Re: [webrtc-pc] Allow to import existing certificate

From: Martin Thomson via GitHub <sysbot+gh@w3.org>
Date: Mon, 30 Apr 2018 03:04:24 +0000
To: public-webrtc-logs@w3.org
Message-ID: <issue_comment.created-385305455-1525057463-sysbot+gh@w3.org>
Firefox also supports persisting of certificates (and their corresponding keys).
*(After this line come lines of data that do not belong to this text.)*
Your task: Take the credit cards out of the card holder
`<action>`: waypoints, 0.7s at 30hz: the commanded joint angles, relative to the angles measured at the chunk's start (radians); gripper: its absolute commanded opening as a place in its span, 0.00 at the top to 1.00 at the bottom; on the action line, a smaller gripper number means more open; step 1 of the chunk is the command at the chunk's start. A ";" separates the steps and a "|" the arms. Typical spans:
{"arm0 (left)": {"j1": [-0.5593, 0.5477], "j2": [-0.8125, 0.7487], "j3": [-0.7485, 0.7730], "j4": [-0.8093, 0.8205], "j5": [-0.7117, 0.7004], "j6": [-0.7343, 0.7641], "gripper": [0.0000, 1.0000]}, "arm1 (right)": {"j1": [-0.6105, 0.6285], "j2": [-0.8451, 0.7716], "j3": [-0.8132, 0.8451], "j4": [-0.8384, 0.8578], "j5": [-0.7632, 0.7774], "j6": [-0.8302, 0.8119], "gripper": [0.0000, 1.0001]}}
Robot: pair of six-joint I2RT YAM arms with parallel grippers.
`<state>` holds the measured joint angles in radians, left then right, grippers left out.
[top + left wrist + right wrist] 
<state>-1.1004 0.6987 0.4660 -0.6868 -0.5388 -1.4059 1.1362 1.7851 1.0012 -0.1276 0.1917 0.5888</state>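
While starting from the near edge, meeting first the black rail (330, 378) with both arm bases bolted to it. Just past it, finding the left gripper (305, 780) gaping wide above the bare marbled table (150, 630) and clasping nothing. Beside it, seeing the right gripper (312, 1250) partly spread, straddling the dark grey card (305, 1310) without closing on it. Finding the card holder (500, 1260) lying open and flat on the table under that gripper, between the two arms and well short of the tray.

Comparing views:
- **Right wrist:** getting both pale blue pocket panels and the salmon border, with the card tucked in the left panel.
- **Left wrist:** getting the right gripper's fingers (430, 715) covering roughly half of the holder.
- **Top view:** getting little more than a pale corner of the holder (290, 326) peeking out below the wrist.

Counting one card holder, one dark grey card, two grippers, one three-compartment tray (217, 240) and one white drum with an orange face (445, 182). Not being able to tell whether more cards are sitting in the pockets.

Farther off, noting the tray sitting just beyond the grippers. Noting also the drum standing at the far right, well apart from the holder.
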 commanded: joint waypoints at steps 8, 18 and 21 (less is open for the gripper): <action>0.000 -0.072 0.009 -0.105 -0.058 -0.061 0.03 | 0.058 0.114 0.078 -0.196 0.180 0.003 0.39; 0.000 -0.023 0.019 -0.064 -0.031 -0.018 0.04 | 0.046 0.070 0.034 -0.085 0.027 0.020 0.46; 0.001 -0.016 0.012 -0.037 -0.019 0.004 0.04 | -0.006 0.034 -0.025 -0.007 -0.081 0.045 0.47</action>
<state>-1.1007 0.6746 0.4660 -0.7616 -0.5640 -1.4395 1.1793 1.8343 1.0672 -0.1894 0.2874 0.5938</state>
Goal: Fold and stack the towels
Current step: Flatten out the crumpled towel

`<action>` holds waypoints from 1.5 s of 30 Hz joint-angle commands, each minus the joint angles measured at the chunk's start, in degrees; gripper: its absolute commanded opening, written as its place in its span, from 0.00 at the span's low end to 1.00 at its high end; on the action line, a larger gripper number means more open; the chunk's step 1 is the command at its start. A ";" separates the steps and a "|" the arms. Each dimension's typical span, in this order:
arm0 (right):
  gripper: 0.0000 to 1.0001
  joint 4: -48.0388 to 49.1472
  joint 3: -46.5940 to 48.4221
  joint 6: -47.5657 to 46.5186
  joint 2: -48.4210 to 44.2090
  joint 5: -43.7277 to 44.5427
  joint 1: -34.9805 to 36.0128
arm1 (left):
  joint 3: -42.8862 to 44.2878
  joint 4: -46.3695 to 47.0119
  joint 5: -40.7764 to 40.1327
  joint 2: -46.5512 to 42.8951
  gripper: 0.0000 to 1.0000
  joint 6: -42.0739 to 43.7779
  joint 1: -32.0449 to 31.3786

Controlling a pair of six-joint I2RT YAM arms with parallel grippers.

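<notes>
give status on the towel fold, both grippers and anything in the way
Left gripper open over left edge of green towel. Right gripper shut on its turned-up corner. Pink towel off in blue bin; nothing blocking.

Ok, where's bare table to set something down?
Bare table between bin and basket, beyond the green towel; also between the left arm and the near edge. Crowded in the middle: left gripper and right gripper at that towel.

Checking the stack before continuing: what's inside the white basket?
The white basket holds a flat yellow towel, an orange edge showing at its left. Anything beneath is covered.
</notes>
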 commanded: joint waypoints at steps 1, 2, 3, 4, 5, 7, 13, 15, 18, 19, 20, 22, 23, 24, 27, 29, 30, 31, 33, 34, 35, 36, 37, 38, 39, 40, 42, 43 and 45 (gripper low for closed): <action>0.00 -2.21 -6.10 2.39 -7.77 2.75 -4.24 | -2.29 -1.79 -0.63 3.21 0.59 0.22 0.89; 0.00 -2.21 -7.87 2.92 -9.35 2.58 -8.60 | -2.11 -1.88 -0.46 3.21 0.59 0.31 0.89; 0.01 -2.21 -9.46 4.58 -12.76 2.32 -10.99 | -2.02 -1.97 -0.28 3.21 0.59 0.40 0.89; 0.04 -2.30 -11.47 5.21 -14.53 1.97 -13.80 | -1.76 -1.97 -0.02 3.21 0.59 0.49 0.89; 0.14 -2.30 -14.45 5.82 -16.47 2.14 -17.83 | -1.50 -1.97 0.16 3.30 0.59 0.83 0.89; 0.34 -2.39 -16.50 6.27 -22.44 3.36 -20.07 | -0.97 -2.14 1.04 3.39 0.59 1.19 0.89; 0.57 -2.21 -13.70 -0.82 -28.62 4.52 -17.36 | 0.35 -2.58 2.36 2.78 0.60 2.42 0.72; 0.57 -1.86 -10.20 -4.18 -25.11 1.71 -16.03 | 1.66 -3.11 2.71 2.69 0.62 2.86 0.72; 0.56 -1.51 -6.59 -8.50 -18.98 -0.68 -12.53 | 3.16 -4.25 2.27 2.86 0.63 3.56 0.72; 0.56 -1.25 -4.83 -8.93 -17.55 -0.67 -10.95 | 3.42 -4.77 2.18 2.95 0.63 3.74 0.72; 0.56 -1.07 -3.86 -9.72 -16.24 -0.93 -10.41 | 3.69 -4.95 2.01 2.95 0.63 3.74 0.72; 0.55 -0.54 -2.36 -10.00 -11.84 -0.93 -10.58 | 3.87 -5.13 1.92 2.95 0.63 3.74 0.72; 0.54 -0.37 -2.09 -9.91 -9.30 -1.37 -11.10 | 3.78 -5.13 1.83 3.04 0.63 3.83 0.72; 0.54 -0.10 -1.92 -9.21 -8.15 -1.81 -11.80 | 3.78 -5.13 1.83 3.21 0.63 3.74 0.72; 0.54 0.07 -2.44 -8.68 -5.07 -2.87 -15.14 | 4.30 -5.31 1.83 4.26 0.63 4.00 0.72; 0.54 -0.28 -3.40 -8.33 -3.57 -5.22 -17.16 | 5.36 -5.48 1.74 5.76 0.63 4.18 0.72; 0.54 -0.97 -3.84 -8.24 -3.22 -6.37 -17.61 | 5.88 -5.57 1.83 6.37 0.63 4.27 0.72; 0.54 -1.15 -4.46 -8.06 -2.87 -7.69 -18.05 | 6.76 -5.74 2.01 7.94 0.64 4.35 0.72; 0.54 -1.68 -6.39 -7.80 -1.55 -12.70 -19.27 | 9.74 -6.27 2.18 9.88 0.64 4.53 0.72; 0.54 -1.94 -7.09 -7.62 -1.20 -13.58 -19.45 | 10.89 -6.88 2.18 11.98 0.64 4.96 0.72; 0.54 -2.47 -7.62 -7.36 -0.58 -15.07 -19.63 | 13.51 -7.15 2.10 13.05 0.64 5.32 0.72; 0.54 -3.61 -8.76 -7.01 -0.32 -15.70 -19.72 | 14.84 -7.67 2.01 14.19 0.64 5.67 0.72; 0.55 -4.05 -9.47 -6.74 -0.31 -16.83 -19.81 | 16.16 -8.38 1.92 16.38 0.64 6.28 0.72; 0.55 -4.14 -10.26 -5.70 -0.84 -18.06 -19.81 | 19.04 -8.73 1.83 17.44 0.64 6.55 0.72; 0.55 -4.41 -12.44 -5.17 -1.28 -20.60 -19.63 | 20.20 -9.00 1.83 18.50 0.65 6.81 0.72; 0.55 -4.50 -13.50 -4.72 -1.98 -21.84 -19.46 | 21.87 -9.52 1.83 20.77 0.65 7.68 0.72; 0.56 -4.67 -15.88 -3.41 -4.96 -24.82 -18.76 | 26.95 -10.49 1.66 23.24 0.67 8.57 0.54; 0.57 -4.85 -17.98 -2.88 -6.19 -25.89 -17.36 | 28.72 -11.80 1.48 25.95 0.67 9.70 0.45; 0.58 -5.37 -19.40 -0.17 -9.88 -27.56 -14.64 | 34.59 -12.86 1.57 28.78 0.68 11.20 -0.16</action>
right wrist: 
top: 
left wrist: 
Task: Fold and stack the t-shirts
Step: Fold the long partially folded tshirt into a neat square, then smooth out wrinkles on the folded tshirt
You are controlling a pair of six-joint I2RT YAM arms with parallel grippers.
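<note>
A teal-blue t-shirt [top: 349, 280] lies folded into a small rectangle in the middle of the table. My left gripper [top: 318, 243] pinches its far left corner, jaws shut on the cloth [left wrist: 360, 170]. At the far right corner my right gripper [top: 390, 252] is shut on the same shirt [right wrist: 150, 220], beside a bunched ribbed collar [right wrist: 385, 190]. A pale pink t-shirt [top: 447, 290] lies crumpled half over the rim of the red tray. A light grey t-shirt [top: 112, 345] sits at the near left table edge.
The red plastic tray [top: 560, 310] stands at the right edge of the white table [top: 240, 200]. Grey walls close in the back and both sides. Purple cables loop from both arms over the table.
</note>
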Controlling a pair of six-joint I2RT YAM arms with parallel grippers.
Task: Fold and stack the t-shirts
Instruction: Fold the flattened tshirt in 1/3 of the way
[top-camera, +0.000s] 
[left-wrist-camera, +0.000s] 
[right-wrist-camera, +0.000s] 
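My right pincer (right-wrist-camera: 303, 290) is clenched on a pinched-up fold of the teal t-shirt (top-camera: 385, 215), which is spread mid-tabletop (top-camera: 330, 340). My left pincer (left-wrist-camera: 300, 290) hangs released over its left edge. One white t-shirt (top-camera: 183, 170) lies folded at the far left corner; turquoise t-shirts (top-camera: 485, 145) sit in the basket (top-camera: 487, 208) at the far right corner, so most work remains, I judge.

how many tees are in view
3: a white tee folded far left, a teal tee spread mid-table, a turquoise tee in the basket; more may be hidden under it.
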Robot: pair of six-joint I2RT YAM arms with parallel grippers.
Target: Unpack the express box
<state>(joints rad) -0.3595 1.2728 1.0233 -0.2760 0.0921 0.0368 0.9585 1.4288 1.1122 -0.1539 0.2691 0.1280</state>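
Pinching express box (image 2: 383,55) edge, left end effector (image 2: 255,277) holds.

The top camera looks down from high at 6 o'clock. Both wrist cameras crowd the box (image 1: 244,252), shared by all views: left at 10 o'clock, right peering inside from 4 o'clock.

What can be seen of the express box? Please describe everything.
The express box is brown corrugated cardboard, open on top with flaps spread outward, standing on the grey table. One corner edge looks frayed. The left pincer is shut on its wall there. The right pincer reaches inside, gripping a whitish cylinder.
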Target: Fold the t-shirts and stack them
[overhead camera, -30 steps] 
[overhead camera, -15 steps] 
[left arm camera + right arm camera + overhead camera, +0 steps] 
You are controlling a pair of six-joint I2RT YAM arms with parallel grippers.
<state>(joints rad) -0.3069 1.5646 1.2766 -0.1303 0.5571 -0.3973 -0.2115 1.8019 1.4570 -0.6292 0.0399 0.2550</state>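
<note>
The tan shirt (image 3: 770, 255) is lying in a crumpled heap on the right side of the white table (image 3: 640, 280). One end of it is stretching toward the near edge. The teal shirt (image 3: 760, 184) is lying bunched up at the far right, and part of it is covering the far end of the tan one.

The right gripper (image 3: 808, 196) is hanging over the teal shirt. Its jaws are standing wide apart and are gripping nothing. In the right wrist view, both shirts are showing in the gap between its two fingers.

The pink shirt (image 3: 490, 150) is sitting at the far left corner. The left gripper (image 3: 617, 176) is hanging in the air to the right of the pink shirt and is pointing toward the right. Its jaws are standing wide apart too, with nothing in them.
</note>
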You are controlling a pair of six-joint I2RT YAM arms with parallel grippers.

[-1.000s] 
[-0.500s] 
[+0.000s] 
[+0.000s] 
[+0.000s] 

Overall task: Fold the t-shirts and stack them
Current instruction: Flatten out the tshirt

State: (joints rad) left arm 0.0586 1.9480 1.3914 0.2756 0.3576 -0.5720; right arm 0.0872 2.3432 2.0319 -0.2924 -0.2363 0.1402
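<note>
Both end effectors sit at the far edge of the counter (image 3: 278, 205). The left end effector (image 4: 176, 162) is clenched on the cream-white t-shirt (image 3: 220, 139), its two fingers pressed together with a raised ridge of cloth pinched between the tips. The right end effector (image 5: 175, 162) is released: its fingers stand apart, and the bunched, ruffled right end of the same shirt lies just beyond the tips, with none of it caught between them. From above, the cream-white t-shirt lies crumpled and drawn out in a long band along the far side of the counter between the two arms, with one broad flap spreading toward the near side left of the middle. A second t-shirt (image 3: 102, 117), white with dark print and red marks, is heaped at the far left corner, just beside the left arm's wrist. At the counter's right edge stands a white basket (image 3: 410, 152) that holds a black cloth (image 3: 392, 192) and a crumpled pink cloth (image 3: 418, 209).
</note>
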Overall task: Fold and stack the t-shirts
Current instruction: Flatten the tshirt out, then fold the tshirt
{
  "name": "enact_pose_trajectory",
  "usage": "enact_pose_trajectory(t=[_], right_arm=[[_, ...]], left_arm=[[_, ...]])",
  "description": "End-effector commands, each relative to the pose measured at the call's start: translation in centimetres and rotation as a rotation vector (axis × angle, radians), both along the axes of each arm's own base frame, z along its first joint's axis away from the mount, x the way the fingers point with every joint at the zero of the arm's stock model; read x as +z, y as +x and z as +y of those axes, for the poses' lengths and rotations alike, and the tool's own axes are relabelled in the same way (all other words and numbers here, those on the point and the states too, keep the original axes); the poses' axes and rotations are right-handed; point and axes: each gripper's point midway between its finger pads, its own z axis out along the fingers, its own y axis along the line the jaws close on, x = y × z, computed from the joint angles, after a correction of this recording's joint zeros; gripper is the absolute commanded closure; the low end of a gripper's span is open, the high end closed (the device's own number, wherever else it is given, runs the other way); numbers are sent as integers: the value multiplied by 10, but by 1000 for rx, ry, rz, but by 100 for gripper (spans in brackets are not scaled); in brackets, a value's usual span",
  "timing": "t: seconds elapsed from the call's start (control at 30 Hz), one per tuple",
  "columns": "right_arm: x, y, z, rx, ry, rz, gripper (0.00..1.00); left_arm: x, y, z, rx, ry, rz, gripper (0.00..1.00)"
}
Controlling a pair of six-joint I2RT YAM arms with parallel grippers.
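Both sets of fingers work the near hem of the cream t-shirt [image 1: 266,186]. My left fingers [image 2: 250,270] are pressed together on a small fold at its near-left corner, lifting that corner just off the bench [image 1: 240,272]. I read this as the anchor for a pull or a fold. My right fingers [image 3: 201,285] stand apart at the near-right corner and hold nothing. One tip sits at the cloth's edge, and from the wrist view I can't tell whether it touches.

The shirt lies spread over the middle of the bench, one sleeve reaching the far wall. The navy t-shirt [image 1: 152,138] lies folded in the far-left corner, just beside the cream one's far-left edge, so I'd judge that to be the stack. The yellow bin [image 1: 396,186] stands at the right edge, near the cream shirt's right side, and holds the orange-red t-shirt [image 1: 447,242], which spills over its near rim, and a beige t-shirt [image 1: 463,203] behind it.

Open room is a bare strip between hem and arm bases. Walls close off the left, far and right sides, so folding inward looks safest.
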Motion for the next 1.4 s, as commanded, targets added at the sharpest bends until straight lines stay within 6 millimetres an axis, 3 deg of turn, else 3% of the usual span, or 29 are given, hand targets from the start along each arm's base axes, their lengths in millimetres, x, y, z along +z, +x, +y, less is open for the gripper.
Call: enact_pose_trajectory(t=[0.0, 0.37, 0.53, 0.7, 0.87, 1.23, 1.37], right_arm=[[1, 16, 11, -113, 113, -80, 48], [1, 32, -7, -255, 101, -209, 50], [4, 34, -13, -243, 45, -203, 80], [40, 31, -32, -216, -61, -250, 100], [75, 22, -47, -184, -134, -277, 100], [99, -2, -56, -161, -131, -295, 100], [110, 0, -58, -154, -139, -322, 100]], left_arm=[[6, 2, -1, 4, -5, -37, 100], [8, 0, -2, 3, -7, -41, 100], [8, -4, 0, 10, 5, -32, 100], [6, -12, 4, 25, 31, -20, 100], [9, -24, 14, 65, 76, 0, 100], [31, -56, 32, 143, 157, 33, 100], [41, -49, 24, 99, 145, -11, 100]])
@aboba, I don't think that this would necessarily need validation, though it certainly suggests that it would have value.  If we were to do anything here, I'd suggest that it be to support signing of certificates by a CA.  That's a pretty cumbersome process that involves exporting a PKCS#10 CSR and importing the signed certificate (including validation of the same). We'd need significant motivation to support even that.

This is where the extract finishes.